Resulting from the “dirty wars”, authoritarian states made many of their enemies disappear, tortured and denied any information regarding them. In Argentina it began with 14 mothers gathered in the Plaza de Mayo in 1977. Gathering weekly demanding for information about their missing children. Not to long after this issue came to public eye when body parts were found on the coasts of Uruguay and journalists became interested in the situation. The French Embassy and President Carter decided to put pressure on the state, limiting relations. The OAS was brought to investigate the missing peoples and found 6,000 disappearances that were able to be investigated officially. The junta invaded the Malvinas Islands and forces were beat creating protests throughout Argentina. In 1988, the Reagan administration came to the aid of the act of bringing the authoritarian regime.

Meanwhile, in Chile Pinochet had issues with the claims from mothers of disappeared children as well. Facing large opposition and general strikes within Chile, Pinochet feared the “No” vote. The “No” campaign stresses Pinochets crimes and emphasized democracy in the future.

These two examples are remarkable in a way that regular citizens collectively can make for change. Fighting for human rights in authoritarian run countries can be very dangerous, the bravery of the few people who took the risk and began this should be noted.

It is also important to note the importance of mass media during this time. Currently, our news sources are often under scrutiny but they need to be recognized for the positive impacts it has had on many lives. I agree that media is not doing its job to inform the public adequately but when the protests by the mothers was seen in media it changed the situation drastically. This is when being informed about history is important in our daily lives, we are reminded that we are lucky to have voices in our society but those voices were fought to be heard. We should not take those for granted.

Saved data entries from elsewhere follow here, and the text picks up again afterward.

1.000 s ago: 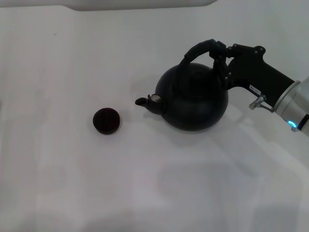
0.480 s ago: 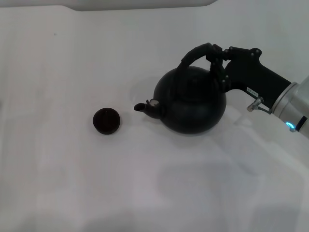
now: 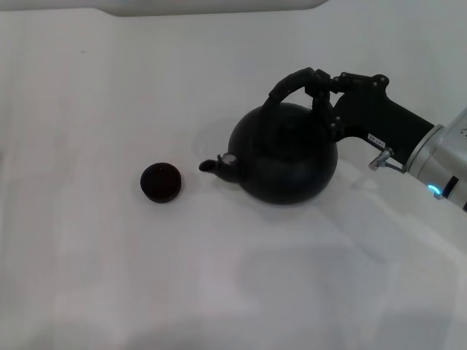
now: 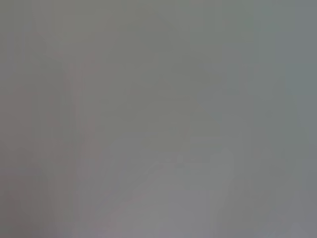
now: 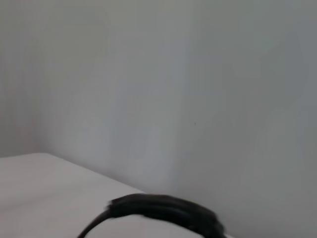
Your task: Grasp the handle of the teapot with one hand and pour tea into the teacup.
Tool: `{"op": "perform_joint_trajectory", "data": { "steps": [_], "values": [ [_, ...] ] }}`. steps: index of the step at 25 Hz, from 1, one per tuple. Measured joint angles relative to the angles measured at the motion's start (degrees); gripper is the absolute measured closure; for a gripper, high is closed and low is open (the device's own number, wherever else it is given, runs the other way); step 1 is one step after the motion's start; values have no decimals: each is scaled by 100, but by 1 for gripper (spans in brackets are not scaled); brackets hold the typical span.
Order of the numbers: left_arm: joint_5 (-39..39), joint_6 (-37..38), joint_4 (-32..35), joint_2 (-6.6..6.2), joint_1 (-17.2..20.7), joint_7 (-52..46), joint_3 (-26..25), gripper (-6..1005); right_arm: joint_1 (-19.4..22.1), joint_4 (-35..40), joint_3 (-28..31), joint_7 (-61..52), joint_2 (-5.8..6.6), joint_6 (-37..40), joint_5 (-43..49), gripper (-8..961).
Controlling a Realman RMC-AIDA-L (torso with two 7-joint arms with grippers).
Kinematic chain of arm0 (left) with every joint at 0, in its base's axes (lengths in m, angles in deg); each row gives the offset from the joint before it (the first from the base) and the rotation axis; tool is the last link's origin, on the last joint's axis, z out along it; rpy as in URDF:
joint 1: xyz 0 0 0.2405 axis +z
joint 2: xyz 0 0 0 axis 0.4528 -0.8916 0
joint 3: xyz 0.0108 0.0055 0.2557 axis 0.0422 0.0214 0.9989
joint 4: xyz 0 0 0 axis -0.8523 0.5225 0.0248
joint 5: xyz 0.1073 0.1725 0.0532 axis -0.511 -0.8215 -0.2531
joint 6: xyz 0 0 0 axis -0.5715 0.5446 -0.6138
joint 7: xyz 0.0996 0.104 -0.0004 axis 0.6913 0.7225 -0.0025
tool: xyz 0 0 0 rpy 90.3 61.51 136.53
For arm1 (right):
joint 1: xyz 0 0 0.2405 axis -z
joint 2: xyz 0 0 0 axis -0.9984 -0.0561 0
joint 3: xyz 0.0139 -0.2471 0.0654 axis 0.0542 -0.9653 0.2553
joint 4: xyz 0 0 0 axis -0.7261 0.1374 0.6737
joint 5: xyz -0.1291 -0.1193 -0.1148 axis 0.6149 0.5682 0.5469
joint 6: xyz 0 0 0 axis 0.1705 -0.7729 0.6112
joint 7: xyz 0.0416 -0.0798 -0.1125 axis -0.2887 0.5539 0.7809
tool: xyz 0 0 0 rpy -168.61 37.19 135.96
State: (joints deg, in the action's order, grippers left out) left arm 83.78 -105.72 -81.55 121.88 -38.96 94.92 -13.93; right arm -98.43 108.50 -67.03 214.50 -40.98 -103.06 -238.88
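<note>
The round black teapot (image 3: 284,157) is right of centre in the head view, its short spout (image 3: 211,165) pointing left toward the teacup. The black arched handle (image 3: 292,82) rises over its top; part of that handle (image 5: 163,210) also shows in the right wrist view. My right gripper (image 3: 321,86) comes in from the right and is shut on the handle's right end. The pot is tipped slightly spout-down. The small dark teacup (image 3: 160,182) stands on the white table, apart from the spout by a short gap. My left gripper is out of view.
A white tabletop (image 3: 109,277) spreads all around. A pale raised edge (image 3: 211,6) runs along the far side. The left wrist view shows only a plain grey surface.
The right gripper has carried the teapot a little left and up. The spout has come closer to the teacup and dipped slightly. The cup has not moved.
</note>
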Motion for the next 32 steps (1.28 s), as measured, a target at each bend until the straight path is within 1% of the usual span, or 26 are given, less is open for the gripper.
{"op": "perform_joint_trajectory", "data": {
  "steps": [7,13,16,18,21,26,32],
  "values": [
    [0,0,1,-8,0,0,-1,112,-10,-119,39,2,0,-197,1,790],
    [0,-1,0,-8,0,0,-1,113,27,-223,120,-33,5,-350,1,587],
    [0,-2,0,-8,0,0,0,114,75,-227,132,-40,25,-403,2,441],
    [0,-3,0,-8,0,0,0,114,120,-275,193,-52,38,-553,5,344],
    [-1,-6,6,-8,0,0,-1,113,181,-447,353,-56,45,-873,10,255],
    [0,-21,19,-8,0,0,-1,112,234,-846,613,-116,77,-1440,10,259],
    [0,-35,60,-7,-7,0,-6,113,300,-1521,1189,-289,86,-2123,11,263]
  ]
}}
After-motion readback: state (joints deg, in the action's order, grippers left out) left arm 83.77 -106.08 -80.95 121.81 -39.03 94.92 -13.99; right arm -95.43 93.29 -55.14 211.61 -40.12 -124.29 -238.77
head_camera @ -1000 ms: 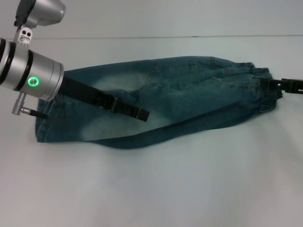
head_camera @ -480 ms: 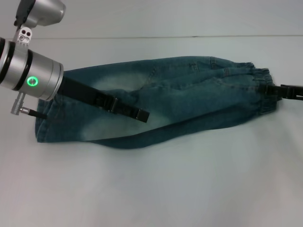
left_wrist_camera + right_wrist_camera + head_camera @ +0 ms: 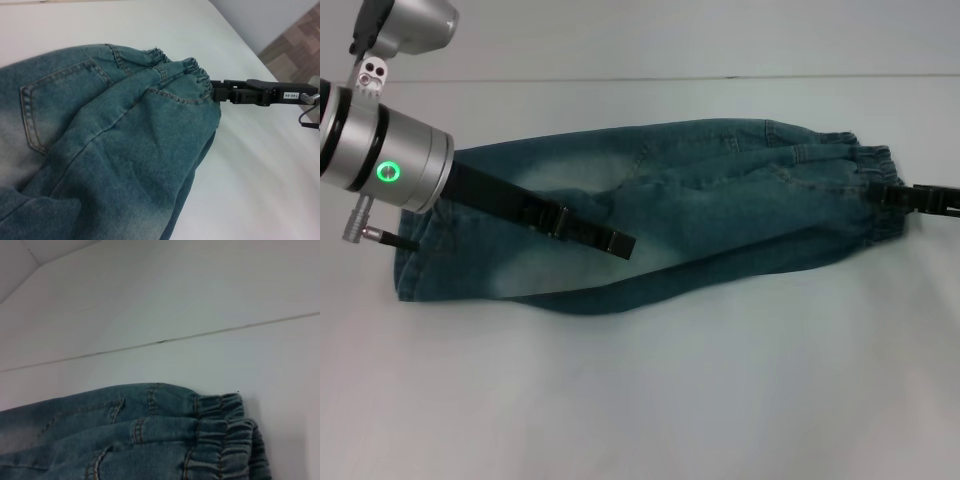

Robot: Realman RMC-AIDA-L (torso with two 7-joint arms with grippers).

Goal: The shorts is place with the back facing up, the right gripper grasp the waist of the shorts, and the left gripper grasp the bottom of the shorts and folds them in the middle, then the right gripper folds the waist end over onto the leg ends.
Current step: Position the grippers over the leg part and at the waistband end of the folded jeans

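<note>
**Shorts Folded Lengthwise, Both Grippers at the Ends**

The shorts (image 3: 660, 215) lie on the white bench (image 3: 720, 400), folded along the middle into 1 long band. The elastic waist (image 3: 192, 82) sits at the robot's right, the leg ends (image 3: 420, 255) at its left. 1 back pocket (image 3: 55, 100) shows in the left wrist view; the second pocket and any print are hidden by the fold.

The right gripper (image 3: 216, 93) meets the waist, jaws clamped on the elastic; its arm is cut off at the head view's edge. The left gripper (image 3: 618, 241) lies across the denim near the leg ends. Whether its jaws are apart or together cannot be told.
</note>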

2 thoughts on “Week Twelve

  1. eva streitz

    I was also reflecting on how the material for this class has evolved. Even the sources have become more dynamic, including video forms of primary sources. The same themes seem to come back every time though.

  2. CennediMills

    I was also reminded of the strength and power the voice of only a couple of people can have. It was amazing to read about what people in Latin America accomplished in such a tense time.